*Items listed in a dataset*.
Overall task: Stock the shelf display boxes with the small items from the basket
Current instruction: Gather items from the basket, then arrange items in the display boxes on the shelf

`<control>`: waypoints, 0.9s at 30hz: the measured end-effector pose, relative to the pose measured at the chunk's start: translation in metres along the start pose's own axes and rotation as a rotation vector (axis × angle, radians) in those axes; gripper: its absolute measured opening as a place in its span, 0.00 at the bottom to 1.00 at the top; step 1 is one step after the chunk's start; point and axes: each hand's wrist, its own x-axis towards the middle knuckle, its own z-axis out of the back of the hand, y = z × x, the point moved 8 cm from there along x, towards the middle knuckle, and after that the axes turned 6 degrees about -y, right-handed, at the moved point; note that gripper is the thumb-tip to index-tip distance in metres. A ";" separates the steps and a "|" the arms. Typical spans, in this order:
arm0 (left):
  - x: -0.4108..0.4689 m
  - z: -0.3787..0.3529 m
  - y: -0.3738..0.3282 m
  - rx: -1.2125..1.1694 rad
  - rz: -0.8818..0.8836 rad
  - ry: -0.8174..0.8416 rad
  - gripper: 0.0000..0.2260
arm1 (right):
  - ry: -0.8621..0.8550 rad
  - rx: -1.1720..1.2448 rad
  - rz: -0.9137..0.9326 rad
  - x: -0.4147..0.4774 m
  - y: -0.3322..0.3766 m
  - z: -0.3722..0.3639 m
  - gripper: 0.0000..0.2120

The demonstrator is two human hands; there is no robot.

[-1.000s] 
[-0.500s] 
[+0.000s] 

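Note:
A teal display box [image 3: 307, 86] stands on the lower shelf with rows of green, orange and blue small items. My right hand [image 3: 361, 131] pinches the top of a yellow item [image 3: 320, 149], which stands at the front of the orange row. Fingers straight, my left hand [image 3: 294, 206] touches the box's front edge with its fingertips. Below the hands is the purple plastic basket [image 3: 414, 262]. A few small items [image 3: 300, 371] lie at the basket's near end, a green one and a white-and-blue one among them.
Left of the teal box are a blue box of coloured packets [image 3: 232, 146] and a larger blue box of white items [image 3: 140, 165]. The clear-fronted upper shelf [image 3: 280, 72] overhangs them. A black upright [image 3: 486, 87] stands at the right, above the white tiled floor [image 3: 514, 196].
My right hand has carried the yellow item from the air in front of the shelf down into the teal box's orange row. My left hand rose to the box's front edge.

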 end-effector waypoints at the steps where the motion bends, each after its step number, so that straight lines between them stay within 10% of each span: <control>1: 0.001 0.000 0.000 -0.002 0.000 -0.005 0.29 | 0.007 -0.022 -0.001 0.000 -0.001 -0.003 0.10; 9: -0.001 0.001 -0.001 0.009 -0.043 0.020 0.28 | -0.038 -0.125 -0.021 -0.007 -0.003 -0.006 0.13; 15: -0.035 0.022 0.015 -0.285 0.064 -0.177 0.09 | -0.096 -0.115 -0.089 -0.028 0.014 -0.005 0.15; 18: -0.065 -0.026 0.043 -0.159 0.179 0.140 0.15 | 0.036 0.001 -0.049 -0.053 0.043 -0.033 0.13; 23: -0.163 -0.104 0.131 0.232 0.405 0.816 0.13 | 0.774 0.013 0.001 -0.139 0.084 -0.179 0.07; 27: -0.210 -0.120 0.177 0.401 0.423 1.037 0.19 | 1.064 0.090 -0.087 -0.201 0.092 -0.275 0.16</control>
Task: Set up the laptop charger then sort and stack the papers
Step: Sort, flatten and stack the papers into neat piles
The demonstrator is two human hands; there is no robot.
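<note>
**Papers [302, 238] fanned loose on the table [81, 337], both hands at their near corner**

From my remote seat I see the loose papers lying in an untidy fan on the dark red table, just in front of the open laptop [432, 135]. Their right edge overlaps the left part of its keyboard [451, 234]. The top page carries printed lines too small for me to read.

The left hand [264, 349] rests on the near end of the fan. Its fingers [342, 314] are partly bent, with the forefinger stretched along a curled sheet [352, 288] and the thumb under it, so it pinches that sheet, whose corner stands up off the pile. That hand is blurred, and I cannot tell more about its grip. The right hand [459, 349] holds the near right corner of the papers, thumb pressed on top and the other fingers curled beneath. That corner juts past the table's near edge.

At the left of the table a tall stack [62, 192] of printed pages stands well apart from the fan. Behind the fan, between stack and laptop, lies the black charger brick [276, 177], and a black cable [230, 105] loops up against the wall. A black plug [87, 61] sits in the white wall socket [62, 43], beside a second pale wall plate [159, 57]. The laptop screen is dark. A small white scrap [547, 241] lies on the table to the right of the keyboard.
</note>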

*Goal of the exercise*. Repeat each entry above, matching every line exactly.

*Written reply*.
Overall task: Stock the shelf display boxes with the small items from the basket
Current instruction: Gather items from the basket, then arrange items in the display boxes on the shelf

`<control>`: waypoints, 0.9s at 30hz: the measured end-effector pose, relative to the pose measured at the chunk's start: translation in metres along the start pose's own axes and rotation as a rotation vector (axis × angle, radians) in those axes; gripper: its absolute measured opening as a place in its span, 0.00 at the bottom to 1.00 at the top; step 1 is one step after the chunk's start; point and axes: each hand's wrist, its own x-axis towards the middle knuckle, its own z-axis out of the back of the hand, y = z × x, the point moved 8 cm from there along x, towards the middle knuckle, and after that the axes turned 6 degrees about -y, right-handed, at the moved point; note that gripper is the thumb-tip to index-tip distance in metres. A ";" separates the steps and a "|" the arms. Typical spans, in this order:
arm0 (left):
  - x: -0.4108..0.4689 m
  - z: -0.3787..0.3529 m
  - y: -0.3738..0.3282 m
  - rx: -1.2125..1.1694 rad
  - rz: -0.8818..0.8836 rad
  - ry: -0.8174..0.8416 rad
  - gripper: 0.0000..0.2260
arm1 (right):
  - ry: -0.8621..0.8550 rad
  - rx: -1.1720..1.2448 rad
  - rz: -0.9137..0.9326 rad
  - x: -0.4147..0.4774 m
  - y: -0.3322..0.3766 m
  - z: -0.3722..0.3639 m
  - gripper: 0.0000..0.2120

The demonstrator is two human hands; there is no robot.

[-1.000s] 
[-0.500s] 
[+0.000s] 

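Note:
A teal display box [image 3: 307, 86] stands on the lower shelf with rows of green, orange and blue small items. My right hand [image 3: 361, 131] pinches the top of a yellow item [image 3: 320, 149], which stands at the front of the orange row. Fingers straight, my left hand [image 3: 294, 206] touches the box's front edge with its fingertips. Below the hands is the purple plastic basket [image 3: 414, 262]. A few small items [image 3: 300, 371] lie at the basket's near end, a green one and a white-and-blue one among them.
Left of the teal box are a blue box of coloured packets [image 3: 232, 146] and a larger blue box of white items [image 3: 140, 165]. The clear-fronted upper shelf [image 3: 280, 72] overhangs them. A black upright [image 3: 486, 87] stands at the right, above the white tiled floor [image 3: 514, 196].
My right hand has carried the yellow item from the air in front of the shelf down into the teal box's orange row. My left hand rose to the box's front edge.
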
 end-effector waypoints at the steps where the motion bends, each after its step number, so that straight lines between them stay within 10% of each span: <control>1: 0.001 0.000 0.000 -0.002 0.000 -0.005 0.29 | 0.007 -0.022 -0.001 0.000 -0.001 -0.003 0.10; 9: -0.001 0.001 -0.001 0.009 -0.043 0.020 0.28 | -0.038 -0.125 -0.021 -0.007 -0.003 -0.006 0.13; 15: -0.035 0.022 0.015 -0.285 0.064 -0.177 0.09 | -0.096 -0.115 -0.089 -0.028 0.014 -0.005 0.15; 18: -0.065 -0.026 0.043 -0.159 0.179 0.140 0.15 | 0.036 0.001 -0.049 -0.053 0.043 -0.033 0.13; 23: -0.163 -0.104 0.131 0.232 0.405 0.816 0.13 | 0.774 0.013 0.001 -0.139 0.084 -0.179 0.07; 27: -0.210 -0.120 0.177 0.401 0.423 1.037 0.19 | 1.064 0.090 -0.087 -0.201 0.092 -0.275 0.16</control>
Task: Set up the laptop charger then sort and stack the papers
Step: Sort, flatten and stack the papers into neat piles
The demonstrator is two human hands; there is no robot.
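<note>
**Papers [302, 238] fanned loose on the table [81, 337], both hands at their near corner**

From my remote seat I see the loose papers lying in an untidy fan on the dark red table, just in front of the open laptop [432, 135]. Their right edge overlaps the left part of its keyboard [451, 234]. The top page carries printed lines too small for me to read.

The left hand [264, 349] rests on the near end of the fan. Its fingers [342, 314] are partly bent, with the forefinger stretched along a curled sheet [352, 288] and the thumb under it, so it pinches that sheet, whose corner stands up off the pile. That hand is blurred, and I cannot tell more about its grip. The right hand [459, 349] holds the near right corner of the papers, thumb pressed on top and the other fingers curled beneath. That corner juts past the table's near edge.

At the left of the table a tall stack [62, 192] of printed pages stands well apart from the fan. Behind the fan, between stack and laptop, lies the black charger brick [276, 177], and a black cable [230, 105] loops up against the wall. A black plug [87, 61] sits in the white wall socket [62, 43], beside a second pale wall plate [159, 57]. The laptop screen is dark. A small white scrap [547, 241] lies on the table to the right of the keyboard.
</note>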

Nothing else remains to be done for this exercise.